Exercise brief |
Nothing in the listing below should be skipped, so transcribe it all exactly.

Exercise data |
━━━━━━
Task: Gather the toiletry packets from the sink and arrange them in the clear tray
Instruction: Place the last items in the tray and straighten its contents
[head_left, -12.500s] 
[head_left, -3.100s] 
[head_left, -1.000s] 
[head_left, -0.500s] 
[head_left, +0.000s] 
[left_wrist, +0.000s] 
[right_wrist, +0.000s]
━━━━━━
The answer |
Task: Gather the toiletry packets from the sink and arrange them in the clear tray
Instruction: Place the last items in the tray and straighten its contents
[head_left, -12.500s] 
[head_left, -3.100s] 
[head_left, -1.000s] 
[head_left, -0.500s] 
[head_left, +0.000s] 
[left_wrist, +0.000s] 
[right_wrist, +0.000s]

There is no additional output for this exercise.